What is being asked
What you return should be the lines from the one with "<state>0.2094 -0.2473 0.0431" through the one with "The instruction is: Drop" in the data below, reproduced exactly with both ends, and no pictures at all.

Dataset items
☆ ☆ ☆

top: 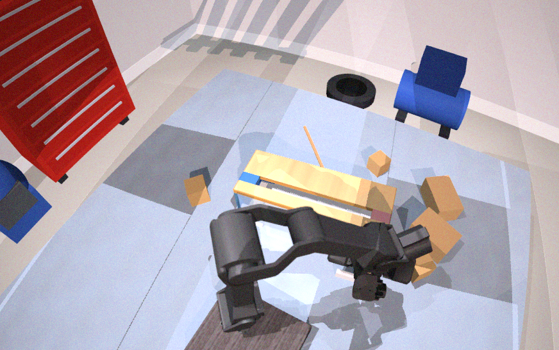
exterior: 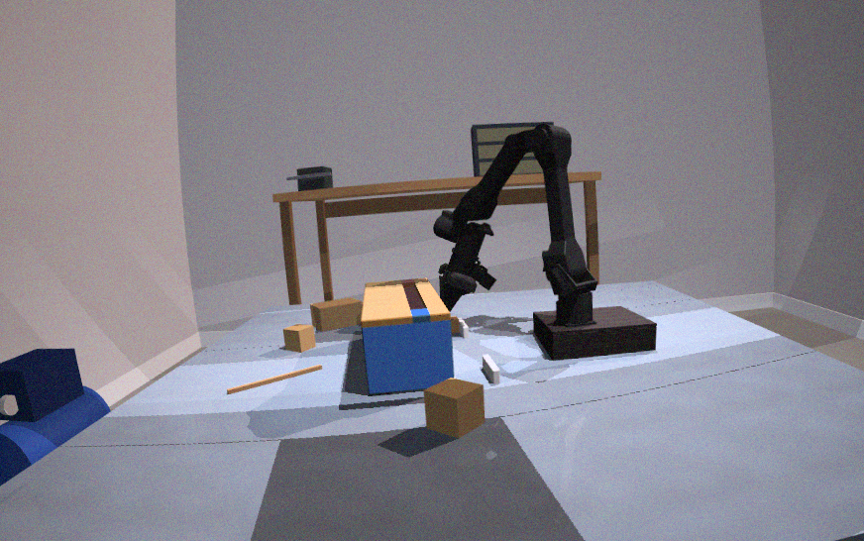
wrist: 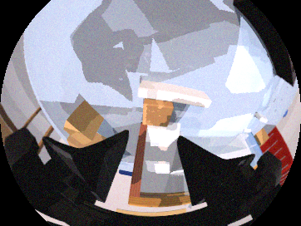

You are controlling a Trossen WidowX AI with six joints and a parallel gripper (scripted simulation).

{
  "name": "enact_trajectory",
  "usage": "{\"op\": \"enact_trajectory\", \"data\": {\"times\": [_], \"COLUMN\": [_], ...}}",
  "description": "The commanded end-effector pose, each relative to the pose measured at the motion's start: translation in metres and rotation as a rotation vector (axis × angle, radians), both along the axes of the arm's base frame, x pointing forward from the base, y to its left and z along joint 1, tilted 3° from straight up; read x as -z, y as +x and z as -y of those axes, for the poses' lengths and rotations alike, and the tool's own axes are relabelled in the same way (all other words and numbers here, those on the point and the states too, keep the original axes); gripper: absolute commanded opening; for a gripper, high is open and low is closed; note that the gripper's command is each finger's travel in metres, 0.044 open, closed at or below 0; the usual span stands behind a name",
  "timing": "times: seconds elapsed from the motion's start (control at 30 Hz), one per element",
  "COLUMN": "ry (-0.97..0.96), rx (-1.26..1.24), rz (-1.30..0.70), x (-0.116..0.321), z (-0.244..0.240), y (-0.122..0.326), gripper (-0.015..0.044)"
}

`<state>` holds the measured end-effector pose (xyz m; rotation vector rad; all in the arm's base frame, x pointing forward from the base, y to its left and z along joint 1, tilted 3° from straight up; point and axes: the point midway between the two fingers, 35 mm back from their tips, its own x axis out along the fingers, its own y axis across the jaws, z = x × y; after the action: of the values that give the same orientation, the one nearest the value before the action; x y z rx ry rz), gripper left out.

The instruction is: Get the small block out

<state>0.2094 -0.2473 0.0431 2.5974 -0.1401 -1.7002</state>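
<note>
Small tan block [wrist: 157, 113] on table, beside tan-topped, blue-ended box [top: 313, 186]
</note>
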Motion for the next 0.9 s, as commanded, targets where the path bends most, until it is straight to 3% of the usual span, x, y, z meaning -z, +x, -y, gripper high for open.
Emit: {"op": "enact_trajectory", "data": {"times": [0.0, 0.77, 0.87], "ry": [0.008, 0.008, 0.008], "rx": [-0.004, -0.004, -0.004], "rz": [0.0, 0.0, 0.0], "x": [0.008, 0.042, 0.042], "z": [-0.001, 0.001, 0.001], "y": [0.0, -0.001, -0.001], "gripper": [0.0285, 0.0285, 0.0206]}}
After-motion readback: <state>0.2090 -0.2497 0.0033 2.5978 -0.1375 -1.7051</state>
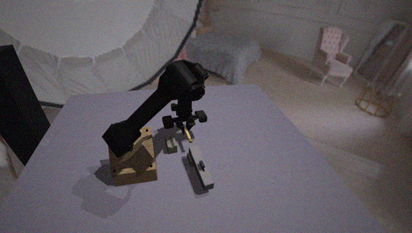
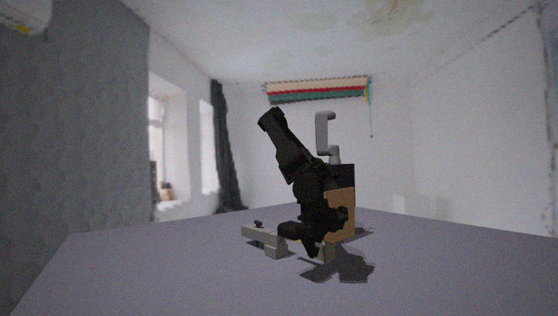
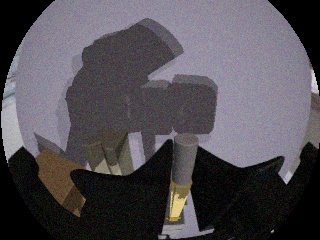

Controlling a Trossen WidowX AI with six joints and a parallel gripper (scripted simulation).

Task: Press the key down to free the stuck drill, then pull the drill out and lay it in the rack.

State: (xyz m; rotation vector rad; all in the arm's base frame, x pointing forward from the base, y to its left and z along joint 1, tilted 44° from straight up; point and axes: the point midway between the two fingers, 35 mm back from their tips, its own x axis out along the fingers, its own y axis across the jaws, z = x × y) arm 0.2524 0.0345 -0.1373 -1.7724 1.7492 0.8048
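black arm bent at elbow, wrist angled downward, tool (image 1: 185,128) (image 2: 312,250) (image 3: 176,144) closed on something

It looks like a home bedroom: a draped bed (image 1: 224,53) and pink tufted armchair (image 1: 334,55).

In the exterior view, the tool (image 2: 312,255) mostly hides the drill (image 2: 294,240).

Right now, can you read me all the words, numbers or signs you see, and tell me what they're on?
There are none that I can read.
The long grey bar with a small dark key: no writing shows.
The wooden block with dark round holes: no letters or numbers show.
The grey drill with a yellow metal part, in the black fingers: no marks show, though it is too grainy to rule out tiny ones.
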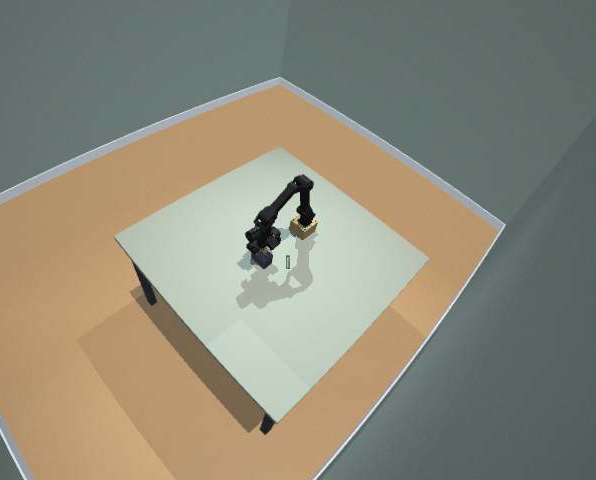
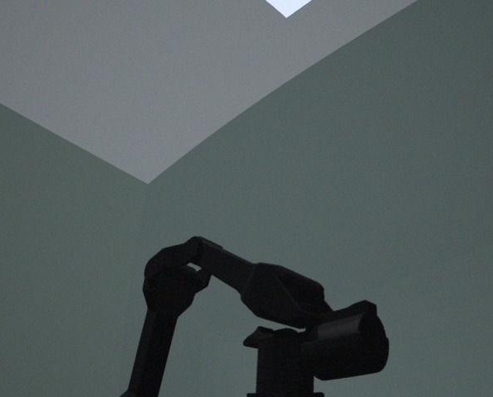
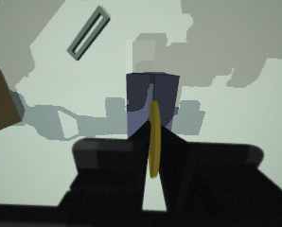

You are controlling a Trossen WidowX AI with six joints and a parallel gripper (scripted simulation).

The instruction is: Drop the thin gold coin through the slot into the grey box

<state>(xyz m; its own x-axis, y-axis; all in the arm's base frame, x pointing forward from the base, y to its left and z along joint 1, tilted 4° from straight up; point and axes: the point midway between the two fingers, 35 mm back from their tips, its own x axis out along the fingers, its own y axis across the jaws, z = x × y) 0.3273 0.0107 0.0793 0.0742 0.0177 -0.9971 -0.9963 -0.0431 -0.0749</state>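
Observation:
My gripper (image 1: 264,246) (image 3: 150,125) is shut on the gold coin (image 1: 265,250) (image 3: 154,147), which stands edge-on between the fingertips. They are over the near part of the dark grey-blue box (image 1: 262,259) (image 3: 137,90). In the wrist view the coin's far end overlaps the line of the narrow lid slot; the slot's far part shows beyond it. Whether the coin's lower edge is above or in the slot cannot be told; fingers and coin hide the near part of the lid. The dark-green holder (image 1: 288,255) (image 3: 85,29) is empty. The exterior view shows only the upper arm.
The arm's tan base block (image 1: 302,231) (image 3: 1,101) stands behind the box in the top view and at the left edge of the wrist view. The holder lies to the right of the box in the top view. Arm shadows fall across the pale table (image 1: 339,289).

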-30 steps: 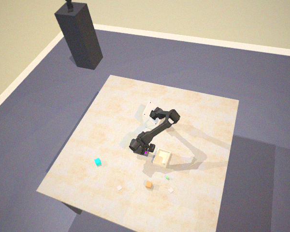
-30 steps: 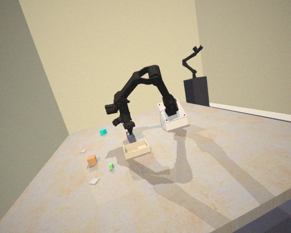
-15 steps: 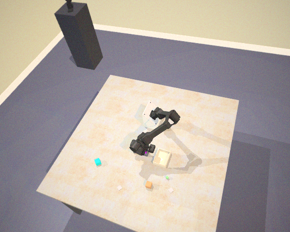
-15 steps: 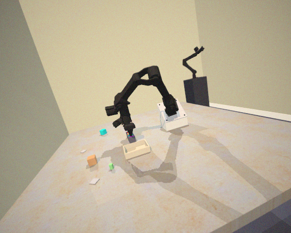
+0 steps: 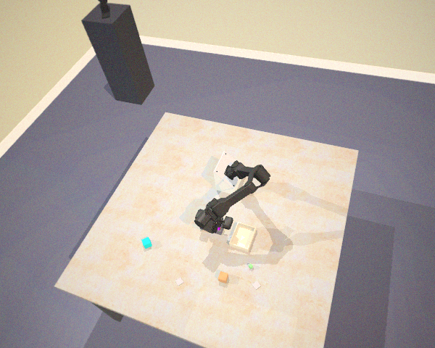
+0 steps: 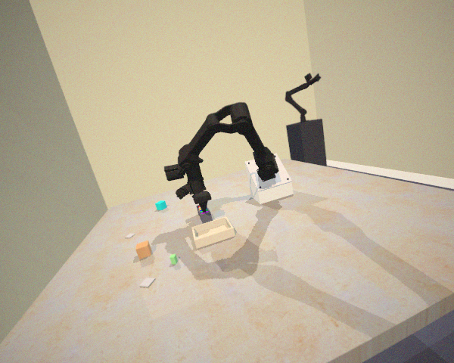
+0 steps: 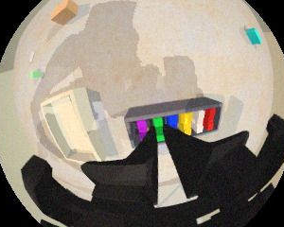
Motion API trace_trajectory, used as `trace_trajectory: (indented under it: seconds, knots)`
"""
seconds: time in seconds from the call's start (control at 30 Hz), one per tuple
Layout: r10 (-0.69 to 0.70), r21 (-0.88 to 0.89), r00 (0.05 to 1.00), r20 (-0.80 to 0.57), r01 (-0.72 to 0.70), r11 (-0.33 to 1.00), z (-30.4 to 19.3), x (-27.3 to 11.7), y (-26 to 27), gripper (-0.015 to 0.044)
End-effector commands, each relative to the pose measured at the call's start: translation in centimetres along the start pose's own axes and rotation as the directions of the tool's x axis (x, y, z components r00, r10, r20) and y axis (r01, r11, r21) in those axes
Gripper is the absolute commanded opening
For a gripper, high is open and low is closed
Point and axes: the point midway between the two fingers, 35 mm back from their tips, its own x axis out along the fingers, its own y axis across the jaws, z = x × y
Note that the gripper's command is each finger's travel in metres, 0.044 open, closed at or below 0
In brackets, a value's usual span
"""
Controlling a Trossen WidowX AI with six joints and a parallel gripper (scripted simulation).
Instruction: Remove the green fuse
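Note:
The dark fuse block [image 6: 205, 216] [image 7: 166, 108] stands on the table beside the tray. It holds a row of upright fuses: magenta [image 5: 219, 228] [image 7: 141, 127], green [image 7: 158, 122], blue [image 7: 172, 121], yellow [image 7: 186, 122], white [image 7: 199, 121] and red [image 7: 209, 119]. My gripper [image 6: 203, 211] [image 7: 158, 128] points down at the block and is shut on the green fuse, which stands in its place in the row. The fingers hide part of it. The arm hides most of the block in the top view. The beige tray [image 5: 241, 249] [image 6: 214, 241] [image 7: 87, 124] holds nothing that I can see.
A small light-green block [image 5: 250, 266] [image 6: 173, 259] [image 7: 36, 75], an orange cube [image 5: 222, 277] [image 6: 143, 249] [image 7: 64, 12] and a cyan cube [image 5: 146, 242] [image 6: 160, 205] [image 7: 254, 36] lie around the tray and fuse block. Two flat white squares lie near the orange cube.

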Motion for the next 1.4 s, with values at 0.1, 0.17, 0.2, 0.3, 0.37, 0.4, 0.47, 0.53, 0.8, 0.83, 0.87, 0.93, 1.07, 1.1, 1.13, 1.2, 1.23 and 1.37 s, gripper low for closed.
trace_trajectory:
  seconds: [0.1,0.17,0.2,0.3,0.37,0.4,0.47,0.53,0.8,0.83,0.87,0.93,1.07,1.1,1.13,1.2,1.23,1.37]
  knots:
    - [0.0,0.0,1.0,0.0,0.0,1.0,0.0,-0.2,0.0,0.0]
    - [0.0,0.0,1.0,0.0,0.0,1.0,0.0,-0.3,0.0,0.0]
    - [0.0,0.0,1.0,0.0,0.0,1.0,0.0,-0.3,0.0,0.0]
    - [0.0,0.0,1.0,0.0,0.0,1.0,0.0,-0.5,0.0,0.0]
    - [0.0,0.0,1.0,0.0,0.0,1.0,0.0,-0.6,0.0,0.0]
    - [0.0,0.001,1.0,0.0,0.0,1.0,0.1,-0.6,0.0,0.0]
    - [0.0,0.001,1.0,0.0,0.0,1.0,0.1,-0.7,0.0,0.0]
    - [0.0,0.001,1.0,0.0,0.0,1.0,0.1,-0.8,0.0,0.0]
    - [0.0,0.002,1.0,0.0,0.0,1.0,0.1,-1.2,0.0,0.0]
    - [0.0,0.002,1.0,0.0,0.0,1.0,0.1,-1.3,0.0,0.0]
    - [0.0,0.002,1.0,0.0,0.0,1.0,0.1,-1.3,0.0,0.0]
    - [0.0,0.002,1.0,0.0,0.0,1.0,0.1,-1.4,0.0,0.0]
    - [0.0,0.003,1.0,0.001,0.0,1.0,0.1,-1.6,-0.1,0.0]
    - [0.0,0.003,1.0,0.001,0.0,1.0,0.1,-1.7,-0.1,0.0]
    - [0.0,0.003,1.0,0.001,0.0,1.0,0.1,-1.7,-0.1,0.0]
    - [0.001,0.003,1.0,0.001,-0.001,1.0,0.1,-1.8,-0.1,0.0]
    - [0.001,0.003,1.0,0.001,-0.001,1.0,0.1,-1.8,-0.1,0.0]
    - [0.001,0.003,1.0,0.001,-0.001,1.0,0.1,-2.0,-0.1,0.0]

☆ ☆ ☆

Answer
<state>0.2094 -0.2473 0.0431 2.5974 -0.1401 -1.7002</state>
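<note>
Small tan block [wrist: 157, 113] on table, beside tan-topped, blue-ended box [top: 313, 186]
</note>
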Motion for the next 0.9 s, as commanded, targets where the path bends most, until it is straight to 3% of the usual span, x, y, z meaning -z, +x, -y, gripper high for open.
Emit: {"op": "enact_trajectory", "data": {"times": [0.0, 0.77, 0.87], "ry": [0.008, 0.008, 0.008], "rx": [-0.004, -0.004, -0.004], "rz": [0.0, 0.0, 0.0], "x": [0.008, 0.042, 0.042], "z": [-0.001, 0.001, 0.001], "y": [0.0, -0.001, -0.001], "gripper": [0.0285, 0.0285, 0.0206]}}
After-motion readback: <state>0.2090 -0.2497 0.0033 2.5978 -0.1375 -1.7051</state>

Controlling a Trossen WidowX AI with six joints and a parallel gripper (scripted simulation).

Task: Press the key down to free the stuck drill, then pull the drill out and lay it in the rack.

State: (xyz m; rotation vector rad; all in the arm's base frame, x pointing forward from the base, y to its left and z along joint 1, tilted 44° from straight up; point and axes: the point midway between the two fingers, 35 mm back from their tips, its own x axis out along the fingers, its own y axis across the jaws, z = x × y) arm 0.2524 0.0345 -0.1373 -1.7724 1.7492 0.8048
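black arm bent at elbow, wrist angled downward, tool (image 1: 185,128) (image 2: 312,250) (image 3: 176,144) closed on something

It looks like a home bedroom: a draped bed (image 1: 224,53) and pink tufted armchair (image 1: 334,55).

In the exterior view, the tool (image 2: 312,255) mostly hides the drill (image 2: 294,240).

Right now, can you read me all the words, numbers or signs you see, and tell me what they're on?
There are none that I can read.
The long grey bar with a small dark key: no writing shows.
The wooden block with dark round holes: no letters or numbers show.
The grey drill with a yellow metal part, in the black fingers: no marks show, though it is too grainy to rule out tiny ones.
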
You are controlling a Trossen WidowX AI with six joints and a parallel gripper (scripted simulation).

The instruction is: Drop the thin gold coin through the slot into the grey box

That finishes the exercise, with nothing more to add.